### Assignment
Write the listing below out again word for word, without a single picture.

(Beginning of Recorded data)

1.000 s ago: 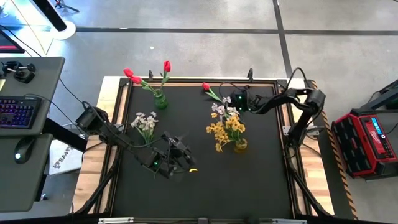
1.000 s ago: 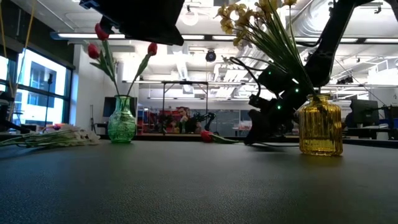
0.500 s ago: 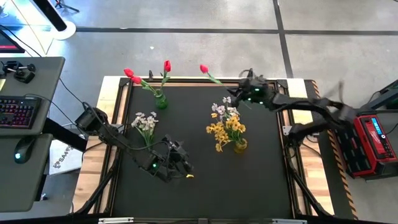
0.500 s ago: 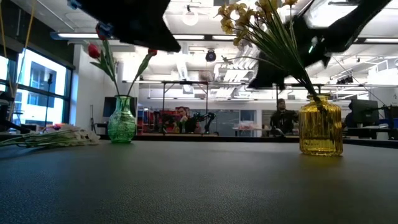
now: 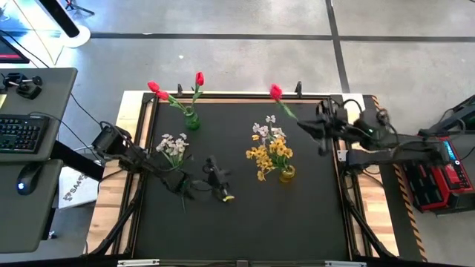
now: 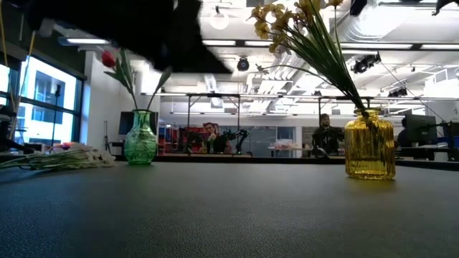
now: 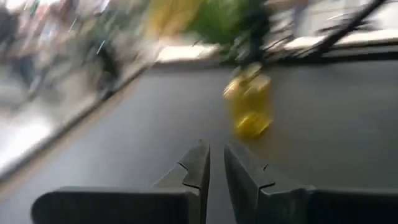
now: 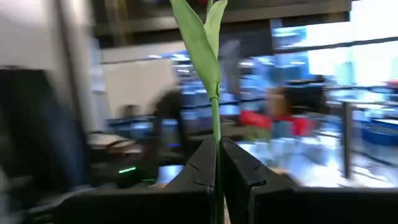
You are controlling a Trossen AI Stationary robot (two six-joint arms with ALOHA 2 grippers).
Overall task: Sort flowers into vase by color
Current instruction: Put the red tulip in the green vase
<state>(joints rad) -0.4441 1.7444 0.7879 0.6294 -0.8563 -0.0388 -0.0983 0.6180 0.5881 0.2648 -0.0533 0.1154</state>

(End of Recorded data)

### Result
1.000 s ago: 
1.000 s ago: 
0.500 s ago: 
0.500 s ago: 
now: 
now: 
now: 
now: 
You are controlling a Trossen AI Stationary robot (two six-joint arms with ALOHA 2 grippers).
Overall task: Sort flowers into vase by color
Current instruction: Put the red tulip in the green vase
<state>(joints rad) -0.4441 1.7444 0.7879 0.6294 -0.8563 -0.0388 -0.0983 0.6180 0.5881 0.2648 -0.0533 0.1154</state>

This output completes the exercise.